Now we turn to proving dimension reduction is possible. There are a few methods one might first think of, such as look for suitable subsets of coordinates, or sums of subsets, but these would all appear to take a long time or they simply don’t work.

Instead, the key technique is to take a random linear subspace of a certain dimension, and project every data point onto that subspace. No searching required. The fact that this works is called the Johnson-Lindenstrauss Lemma. To set up some notation, we’ll call $d(v,w)$ the usual distance between two points.

Lemma [Johnson-Lindenstrauss (1984)]: Given a set $X$ of $n$ points in $\mathbb{R}^d$, project the points in $X$ to a randomly chosen subspace of dimension $c$. Call the projection $\rho$. For any $\varepsilon > 0$, if $c$ is at least $\Omega(\log(n) / \varepsilon^2)$, then with probability at least 1/2 the distances between points in $X$ are preserved up to a factor of $(1+\varepsilon)$. That is, with good probability every pair $v,w \in X$ will satisfy

$\displaystyle \| v-w \|^2 (1-\varepsilon) \leq \| \rho(v) - \rho(w) \|^2 \leq \| v-w \|^2 (1+\varepsilon)$

Before we do the proof, which is quite short, it’s important to point out that the target dimension $c$ does not depend on the original dimension!

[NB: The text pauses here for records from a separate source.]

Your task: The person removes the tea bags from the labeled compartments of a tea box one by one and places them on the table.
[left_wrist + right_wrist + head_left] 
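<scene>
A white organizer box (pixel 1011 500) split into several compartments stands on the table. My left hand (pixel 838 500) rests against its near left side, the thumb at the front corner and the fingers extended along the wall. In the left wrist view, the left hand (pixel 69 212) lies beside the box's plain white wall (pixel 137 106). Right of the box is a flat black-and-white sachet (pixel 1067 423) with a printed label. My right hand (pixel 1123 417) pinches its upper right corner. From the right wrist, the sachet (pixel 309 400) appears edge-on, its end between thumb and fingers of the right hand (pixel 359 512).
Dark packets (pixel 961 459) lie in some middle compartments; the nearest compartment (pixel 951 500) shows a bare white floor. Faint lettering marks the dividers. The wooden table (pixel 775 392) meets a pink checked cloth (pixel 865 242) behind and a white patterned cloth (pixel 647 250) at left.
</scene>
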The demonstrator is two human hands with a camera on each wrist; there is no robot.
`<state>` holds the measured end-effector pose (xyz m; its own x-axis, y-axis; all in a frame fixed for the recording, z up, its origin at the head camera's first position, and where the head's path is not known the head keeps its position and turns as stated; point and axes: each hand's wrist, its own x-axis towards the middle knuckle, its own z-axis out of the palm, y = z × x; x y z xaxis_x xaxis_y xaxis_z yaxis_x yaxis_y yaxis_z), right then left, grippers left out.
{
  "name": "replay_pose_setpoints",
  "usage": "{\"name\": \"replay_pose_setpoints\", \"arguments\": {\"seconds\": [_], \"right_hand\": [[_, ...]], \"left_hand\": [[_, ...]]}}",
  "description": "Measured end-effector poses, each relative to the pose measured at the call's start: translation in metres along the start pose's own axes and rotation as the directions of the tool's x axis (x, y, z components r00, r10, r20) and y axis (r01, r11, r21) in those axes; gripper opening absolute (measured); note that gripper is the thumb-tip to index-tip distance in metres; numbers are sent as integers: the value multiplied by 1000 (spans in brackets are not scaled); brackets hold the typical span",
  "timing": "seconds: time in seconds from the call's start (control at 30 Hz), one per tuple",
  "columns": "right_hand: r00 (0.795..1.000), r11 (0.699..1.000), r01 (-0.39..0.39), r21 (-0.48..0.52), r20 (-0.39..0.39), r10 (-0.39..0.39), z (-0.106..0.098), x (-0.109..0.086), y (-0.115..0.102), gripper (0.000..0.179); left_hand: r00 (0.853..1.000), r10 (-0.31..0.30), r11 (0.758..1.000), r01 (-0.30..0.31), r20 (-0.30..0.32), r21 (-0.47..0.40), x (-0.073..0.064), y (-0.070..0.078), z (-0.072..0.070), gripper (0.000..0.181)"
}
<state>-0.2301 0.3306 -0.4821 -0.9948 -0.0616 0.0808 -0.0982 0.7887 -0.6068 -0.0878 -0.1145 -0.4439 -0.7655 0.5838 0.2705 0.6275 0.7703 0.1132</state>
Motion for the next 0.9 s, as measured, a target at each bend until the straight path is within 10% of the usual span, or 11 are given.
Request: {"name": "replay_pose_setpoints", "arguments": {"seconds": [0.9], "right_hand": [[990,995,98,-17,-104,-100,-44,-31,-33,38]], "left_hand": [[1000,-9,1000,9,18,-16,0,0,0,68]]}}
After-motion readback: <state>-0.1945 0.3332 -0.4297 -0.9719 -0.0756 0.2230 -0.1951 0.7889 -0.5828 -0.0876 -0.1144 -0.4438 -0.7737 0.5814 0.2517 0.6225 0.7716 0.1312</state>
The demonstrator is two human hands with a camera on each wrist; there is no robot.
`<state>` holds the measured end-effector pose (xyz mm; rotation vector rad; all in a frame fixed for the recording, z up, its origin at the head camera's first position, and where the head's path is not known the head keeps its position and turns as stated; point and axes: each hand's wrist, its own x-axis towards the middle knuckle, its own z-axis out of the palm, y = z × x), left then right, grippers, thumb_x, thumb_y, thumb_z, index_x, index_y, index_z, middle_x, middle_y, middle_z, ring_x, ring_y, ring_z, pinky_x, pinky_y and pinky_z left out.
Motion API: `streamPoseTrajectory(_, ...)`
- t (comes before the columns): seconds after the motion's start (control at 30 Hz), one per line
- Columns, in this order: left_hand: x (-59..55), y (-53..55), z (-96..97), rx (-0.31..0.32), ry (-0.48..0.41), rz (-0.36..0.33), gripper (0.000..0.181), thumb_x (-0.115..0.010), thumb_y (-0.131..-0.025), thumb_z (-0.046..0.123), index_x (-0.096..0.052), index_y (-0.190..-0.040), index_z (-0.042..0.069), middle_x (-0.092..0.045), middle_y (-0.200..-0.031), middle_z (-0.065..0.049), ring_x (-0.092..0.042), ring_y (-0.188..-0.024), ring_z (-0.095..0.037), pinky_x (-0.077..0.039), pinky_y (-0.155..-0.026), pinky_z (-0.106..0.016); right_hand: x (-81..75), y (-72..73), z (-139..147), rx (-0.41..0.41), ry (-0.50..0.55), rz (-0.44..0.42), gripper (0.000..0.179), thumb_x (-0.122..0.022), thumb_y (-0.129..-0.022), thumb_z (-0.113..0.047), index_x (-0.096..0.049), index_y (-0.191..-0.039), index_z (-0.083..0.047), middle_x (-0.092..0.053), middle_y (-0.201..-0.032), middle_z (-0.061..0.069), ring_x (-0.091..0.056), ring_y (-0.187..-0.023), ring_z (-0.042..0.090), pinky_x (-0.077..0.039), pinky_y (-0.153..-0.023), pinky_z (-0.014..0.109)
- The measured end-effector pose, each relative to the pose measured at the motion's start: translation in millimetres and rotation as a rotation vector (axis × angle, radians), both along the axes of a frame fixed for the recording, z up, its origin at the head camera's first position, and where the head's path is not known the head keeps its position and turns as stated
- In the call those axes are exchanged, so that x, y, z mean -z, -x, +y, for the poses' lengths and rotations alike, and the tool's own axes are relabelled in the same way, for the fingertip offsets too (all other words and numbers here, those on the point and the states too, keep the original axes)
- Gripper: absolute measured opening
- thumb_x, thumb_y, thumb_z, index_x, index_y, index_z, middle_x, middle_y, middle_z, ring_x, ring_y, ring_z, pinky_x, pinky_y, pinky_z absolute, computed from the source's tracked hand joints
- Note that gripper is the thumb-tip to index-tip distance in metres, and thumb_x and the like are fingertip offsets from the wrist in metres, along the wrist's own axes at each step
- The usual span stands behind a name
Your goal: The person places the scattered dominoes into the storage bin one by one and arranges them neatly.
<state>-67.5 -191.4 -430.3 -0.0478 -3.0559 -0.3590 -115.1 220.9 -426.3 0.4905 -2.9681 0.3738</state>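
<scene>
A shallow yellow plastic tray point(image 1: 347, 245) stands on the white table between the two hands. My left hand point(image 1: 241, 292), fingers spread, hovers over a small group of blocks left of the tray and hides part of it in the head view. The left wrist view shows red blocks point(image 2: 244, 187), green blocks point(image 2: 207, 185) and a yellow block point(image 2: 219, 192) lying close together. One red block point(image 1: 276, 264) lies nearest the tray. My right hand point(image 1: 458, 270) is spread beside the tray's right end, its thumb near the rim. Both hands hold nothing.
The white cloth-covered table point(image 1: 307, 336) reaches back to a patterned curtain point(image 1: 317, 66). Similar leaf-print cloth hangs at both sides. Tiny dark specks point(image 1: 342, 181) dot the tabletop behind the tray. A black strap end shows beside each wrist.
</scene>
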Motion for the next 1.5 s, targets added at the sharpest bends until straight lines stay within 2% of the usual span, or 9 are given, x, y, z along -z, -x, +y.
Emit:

It only depends on the number of points in the dataset, and logarithmically so. That makes this lemma seem like pure magic, that you can take data in an arbitrarily high dimension and put it in a much smaller dimension.

On the other hand, if you include all of the hidden constants in the bound on the dimension, it’s not that impressive. If your data have a million dimensions and you want to preserve the distances up to 1% ($\varepsilon = 0.01$), the bound is bigger than a million! If you decrease the preservation $\varepsilon$ to 10% (0.1), then you get down to about 12,000 dimensions, which is more reasonable. At 45% the bound drops to around 1,000 dimensions. Here’s a plot showing the theoretical bound on $c$ in terms of $\varepsilon$ for $n$ fixed to a million.

But keep in mind, this is just a theoretical bound for potentially misbehaving data. Later in this post we’ll see if the practical dimension can be reduced more than the theory allows. As we’ll see, an algorithm run on the projected data is still effective even if the projection goes well beyond the theoretical bound. Because the theorem is known to be tight in the worst case (see the notes at the end) this speaks more to the robustness of the typical algorithm than to the robustness of the projection method.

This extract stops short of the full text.